The Wisconsin Peer Specialist Employment Initiative has existed for approximately 12 years and in that time has played a massive role in the development and growth of the professional peer workforce here in Wisconsin. It has contributed to increased recognition of and respect for the voices of people with mental health and substance use lived experiences and continues to push the behavioral healthcare system forward in its provision of services. That being said, it’s important to also recognize that when I say that it has done these things, they have always been through the lens of white women and now, a white-passing man. No matter how we may try to speak on behalf of those with lived experience, without ever having had a Black person or a person of color leading this initiative, it’s impossible for the voices of those communities to be fully heard or accurately represented.

This is also true when we attempt to examine the demographic makeup of the CPS and CPPS workforce. Since its inception over a decade ago, the Wisconsin Peer Specialist Employment Initiative has never collected demographic data on race, ethnicity, gender, sexual orientation, age, etc. This being the case, no reliable data related to the workforce can be found. This is racist in and of itself as it makes it extremely easy to ignore the issue of workforce diversity, because without the data there is no way for anyone to claim that there’s a problem in the first place, and so it has long been ignored. Although this data isn’t available, we can see from employer feedback, training observation, and comparable date from related behavioral health professions that the CPS and CPPS workforce is made up primarily of straight, cisgender, white women.

As I mentioned, this is a trend seen in other behavioral health and “helping professions” so it is unsurprising; however, the fact that nothing has been done to address this inequity is disappointing to say the least. The Wisconsin Peer Specialist Employment Initiative has only ever hosted and funded two community-specific CPS trainings and has no mechanisms in place in order to promote and support Black, Indigenous, and participants of color engaging with trainings at an equitable or representative rate to their white counterparts. This has led, and continues to lead to, a workforce that is out of balance with the communities that are being served, and plays a role in continuing the “helping professions’” habit of engaging in white saviorism.

The recent work on the revision of the CPS curriculum has shone a light on another aspect of the program with which we continue to struggle: the topic and presentation of “cultural competency.” While revising the curriculum we worked hard to make adjustments and improvements throughout, and “cultural competency” was one major topic where we struggled with pushing the boundaries and finding ways to weave cultural understanding into the entire curriculum. We were hesitant to push too far on topics such as racism, power and privilege, for fear of making participants uncomfortable, not being able to go deep enough into the topics, among other reasons. While certainly an improvement over what’s currently in the CPS curriculum, the “cultural competency” piece of the revised curriculum could have been made more robust and could have taken a stronger stance on issues of systemic oppression and racism than what made it into the final version.
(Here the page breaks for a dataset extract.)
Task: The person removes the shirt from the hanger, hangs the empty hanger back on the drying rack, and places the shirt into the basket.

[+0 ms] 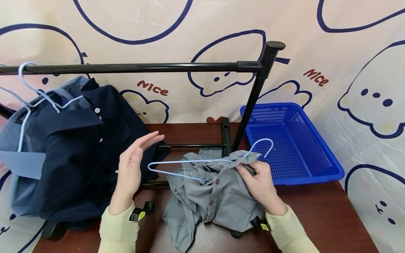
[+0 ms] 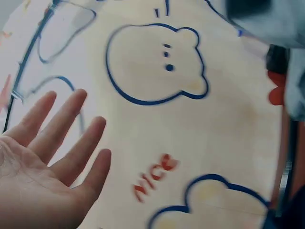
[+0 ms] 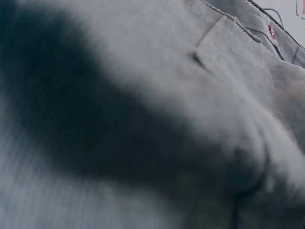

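A grey shirt (image 1: 226, 196) with dark red buttons hangs bunched low over the table. My right hand (image 1: 261, 184) pinches it near the collar, thumb in front and fingers partly behind the cloth. A light blue hanger (image 1: 190, 161) sits at the collar, its hook pointing up to the right. The hanger's left end sticks out bare, while its right end is hidden in the shirt. My left hand (image 1: 131, 168) is raised left of that bare end, holding nothing; its fingers (image 2: 62, 124) are spread in the left wrist view. Blurred grey cloth (image 3: 228, 81) fills most of the right wrist view.
A black clothes rack (image 1: 152, 67) spans the back of the brown table (image 1: 316, 218). Navy and blue shirts (image 1: 76, 147) hang at its left on light blue hangers. Behind the rack's right post stands a blue plastic basket (image 1: 326, 165).
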### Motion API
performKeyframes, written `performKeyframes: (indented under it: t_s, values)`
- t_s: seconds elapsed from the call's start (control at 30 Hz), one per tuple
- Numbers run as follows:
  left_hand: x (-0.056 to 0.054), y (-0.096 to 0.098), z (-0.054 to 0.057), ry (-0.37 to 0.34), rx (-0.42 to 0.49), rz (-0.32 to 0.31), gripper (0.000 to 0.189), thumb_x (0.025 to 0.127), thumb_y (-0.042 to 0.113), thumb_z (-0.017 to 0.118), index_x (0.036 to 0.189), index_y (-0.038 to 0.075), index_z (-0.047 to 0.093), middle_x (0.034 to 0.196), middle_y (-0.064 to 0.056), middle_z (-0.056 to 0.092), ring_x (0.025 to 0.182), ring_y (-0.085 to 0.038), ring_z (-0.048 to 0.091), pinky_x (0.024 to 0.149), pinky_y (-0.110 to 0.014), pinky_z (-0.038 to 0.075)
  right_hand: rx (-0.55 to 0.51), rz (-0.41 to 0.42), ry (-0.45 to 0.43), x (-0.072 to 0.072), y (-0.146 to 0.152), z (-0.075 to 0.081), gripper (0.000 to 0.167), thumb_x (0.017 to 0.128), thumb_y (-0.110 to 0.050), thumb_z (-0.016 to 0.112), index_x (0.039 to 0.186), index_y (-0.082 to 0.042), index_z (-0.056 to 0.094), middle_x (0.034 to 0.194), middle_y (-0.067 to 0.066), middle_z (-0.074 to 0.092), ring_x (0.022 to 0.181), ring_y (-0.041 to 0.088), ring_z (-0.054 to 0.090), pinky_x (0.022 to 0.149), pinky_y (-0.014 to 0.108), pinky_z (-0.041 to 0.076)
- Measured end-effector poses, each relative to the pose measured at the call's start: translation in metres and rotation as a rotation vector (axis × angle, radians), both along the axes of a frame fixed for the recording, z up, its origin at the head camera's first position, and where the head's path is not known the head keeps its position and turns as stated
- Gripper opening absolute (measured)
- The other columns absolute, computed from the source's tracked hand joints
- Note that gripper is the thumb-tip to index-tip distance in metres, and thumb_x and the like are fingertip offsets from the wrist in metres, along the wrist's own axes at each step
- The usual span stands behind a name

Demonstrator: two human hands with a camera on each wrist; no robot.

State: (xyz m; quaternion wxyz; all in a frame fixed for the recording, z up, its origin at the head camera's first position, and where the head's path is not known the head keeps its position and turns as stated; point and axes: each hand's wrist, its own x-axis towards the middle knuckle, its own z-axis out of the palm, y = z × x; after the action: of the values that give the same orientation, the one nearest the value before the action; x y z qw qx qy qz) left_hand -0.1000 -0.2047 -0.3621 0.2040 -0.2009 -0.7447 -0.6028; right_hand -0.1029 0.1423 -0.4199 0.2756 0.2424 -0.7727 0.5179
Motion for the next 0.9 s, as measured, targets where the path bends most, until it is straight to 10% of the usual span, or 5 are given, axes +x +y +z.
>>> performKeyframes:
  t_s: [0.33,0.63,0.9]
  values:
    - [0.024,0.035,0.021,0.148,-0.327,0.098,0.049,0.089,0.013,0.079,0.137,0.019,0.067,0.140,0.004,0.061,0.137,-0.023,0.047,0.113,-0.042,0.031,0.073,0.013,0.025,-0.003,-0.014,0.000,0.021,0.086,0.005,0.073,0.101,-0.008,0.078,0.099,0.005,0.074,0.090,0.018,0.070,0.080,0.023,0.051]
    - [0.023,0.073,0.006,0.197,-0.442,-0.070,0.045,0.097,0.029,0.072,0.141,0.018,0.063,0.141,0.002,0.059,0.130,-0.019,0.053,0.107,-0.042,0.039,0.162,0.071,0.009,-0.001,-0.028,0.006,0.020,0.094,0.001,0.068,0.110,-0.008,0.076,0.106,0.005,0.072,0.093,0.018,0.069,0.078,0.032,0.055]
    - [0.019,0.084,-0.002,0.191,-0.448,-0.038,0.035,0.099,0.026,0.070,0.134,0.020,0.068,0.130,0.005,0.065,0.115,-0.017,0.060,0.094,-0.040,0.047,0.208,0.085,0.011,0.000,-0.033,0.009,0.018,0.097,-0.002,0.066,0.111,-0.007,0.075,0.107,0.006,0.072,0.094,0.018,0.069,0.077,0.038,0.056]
All of this is to say, the Wisconsin Peer Specialist Employment Initiative, and myself as the Program Manager, have a lot of work to do.
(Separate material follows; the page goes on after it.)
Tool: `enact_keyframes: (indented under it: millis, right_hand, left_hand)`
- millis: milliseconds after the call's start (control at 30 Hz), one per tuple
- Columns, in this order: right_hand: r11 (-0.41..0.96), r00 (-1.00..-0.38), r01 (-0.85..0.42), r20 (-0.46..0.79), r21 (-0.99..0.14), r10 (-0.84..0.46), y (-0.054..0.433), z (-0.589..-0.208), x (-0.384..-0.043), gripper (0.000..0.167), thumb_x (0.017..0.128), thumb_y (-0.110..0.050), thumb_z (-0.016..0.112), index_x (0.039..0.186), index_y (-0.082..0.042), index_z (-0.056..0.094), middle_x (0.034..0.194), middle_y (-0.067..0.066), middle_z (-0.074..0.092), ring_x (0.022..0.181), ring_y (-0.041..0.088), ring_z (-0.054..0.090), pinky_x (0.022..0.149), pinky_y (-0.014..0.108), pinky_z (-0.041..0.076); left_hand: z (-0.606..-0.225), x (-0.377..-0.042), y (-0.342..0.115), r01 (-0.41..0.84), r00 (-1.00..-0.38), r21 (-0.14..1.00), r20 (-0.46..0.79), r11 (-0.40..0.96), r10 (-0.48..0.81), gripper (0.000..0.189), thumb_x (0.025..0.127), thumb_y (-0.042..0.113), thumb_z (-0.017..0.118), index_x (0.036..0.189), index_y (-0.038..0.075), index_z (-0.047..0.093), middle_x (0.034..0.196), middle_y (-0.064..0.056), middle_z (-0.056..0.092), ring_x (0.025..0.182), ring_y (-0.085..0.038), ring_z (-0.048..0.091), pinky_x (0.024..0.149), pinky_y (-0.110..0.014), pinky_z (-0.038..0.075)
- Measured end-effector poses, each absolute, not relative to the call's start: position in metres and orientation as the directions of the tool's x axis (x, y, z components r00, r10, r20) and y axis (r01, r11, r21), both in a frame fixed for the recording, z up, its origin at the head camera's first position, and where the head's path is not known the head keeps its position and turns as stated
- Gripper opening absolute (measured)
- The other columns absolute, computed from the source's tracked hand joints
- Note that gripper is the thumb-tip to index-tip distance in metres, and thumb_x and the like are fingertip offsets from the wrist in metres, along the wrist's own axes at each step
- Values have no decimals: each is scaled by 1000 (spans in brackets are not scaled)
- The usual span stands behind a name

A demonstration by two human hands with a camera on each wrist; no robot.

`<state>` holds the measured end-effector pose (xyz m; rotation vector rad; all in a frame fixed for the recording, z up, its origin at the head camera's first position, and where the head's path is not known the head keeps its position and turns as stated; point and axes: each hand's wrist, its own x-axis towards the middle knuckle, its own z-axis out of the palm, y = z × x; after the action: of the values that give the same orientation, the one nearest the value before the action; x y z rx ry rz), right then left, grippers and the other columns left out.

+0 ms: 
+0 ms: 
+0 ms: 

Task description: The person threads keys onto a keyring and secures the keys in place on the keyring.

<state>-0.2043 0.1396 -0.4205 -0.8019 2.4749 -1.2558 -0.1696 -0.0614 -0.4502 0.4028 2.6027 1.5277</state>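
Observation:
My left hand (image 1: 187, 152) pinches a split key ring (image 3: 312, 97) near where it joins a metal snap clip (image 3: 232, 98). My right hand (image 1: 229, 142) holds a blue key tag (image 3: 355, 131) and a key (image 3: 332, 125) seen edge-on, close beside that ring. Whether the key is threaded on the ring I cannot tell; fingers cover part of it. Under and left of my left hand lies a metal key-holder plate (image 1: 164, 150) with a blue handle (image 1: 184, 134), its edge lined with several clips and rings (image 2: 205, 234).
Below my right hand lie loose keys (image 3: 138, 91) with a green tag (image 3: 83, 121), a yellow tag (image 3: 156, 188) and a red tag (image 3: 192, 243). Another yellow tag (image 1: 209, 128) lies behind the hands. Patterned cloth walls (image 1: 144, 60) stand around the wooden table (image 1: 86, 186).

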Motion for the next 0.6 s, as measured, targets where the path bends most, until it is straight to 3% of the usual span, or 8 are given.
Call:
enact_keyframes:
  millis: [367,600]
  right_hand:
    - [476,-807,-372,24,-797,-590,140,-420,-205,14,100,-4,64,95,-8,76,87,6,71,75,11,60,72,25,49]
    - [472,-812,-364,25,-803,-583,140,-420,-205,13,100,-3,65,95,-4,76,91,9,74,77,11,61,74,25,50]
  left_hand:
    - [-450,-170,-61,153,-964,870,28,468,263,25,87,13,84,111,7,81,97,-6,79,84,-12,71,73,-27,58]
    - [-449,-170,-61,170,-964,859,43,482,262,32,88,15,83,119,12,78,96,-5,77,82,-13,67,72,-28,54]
Moving Forward Intentionally and Seeking to Do Better

A close up photo of a person working on a laptop and smart phone. Their hands are darker in skin tone and have painted finger nails. A pair of glasses and a coffee cup are resting next to the laptop. Text reads, “Certified Peer Specialist Training of the Trainer - August 26th-28th & August 31st-September 2nd - Held Online - Apply now! Applications close at 4:30pm on Monday, July 20th, 2020 - Our logo is in the lower left hand corner.

We are offering a Certified Peer Specialist Training of the Trainer this summer. We are specifically hoping to center inclusion, accessiblity, and an anti-oppression, anti-racist approach in this offering. We strongly encourage those that identify as part of a marginalized community to apply.
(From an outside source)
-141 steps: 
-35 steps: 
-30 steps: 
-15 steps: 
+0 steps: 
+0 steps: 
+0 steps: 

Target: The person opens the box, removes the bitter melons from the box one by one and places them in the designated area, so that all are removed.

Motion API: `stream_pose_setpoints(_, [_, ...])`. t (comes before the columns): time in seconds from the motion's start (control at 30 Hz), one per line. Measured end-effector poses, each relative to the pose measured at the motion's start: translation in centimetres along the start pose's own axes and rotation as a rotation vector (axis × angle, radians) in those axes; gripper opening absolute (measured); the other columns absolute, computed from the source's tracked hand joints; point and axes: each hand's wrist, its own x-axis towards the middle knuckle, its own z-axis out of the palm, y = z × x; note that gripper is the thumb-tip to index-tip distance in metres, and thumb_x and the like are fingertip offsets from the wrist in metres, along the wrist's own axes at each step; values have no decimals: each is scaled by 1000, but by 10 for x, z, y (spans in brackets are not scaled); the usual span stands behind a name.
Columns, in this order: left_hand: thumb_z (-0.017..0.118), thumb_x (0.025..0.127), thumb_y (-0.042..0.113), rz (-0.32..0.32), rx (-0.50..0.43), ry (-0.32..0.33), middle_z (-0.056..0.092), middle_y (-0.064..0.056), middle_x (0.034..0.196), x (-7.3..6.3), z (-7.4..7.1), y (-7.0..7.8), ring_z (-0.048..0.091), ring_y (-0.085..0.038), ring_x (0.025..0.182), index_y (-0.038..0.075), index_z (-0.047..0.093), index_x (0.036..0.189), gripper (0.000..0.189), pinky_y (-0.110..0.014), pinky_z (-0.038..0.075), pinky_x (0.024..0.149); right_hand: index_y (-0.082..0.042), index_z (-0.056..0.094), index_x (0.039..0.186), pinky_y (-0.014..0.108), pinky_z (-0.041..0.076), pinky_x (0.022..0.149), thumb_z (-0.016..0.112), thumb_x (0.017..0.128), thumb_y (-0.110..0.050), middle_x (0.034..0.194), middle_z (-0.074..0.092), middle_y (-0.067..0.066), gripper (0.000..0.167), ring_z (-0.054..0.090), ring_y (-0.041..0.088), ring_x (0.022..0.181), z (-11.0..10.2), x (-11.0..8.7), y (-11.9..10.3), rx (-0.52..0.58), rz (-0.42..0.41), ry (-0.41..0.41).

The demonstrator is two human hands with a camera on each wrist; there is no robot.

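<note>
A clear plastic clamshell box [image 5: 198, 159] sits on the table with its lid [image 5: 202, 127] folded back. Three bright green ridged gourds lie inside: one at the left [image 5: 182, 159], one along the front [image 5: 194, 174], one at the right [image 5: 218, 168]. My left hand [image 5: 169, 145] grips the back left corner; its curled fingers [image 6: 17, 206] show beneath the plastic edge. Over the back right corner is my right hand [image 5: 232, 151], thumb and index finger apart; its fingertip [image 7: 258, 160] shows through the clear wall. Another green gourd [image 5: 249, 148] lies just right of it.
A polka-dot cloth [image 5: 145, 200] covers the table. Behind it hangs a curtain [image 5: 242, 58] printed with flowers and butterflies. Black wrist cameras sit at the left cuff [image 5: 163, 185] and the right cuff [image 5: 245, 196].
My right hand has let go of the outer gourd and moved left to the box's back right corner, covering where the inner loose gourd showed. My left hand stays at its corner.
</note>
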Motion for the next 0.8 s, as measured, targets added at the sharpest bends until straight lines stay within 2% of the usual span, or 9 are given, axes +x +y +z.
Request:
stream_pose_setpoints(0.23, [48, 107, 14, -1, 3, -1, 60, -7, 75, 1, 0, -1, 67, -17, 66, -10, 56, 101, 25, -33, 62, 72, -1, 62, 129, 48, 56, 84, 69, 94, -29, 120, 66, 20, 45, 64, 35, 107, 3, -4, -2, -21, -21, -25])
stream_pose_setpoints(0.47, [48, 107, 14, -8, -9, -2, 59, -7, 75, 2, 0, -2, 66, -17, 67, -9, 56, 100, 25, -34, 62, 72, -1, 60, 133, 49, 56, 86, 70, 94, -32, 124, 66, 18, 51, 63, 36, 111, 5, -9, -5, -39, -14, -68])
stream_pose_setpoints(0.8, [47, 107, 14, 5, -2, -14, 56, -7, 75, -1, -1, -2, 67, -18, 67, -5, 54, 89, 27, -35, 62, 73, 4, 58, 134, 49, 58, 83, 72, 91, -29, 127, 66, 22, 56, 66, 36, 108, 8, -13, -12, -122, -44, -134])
Both Brittyn and I are currently working to address some of the pieces that I talked about above. Demographic information will soon be a part of the CPS and CPPS training applications, the CPS and CPPS trainers have been tasked with engaging in co-conspirator and anti-racist training to better support marginalized participants, we have been meeting with various community leaders to learn how different communities would like their needs met by this program, and we have been engaging with anti-racist and anti-oppression training and education ourselves. Additionally, we have plans for the coming year to do community-specific trainings and to host a CPS Training of the Trainers targeting members of marginalized communities.

These steps that I’m taking to move the program in a more equitable direction are just first steps, and one year of working to address racism and inequities within the Wisconsin Peer Specialist Employment Initiative cannot undo over a decade of denying or ignoring them. It will take years of work, community collaboration, training and education, regular reflection, and intentional efforts from all of us working on the Wisconsin Peer Specialist Employment Initiative in order to shift the way this program works, the goal being that anti-racist approaches are ingrained into all aspects of this initiative.

While I will try to hold myself and this initiative accountable, no program nor system should hold such responsibility alone. I invite the CPS and CPPS communities to play a role in ensuring this program is living up to the values of anti-racism, accountability, transparency, and equity. I look forward to continuing to learn and grow, and working to move towards a more equitable and accessible program for anyone interested in becoming a CPS or CPPS in Wisconsin.

On a final note, I realize this post has focused on how I see this initiative has perpetuated systemic racism. I want to invite anyone who is Black, Indigenous, or a person of color to reach out to us if they would like to give voice to aspects of this perpetuation we have missed or do not touch on here. We especially offer this invitation if you have been personally harmed by the ways in which this program has perpetuated systemic racism throughout the years.


Helpful Resources:

Please check out the links highlighted in the article earlier for more information on white saviorism and an anti-racist training we have had our non-BIPOC CPS and CPPS trainers attend.

We would also like to share the following panel that was hosted by the UW-Madison School of Social Work on June 26th of this year. This panel features Certified Peer Specialist leaders in Wisconsin, primarily including Black and Brown Certified Peer Specialists as they discuss peer support in relation to calls to defund police and better support people with “lived experience.” Click here for the recorded video.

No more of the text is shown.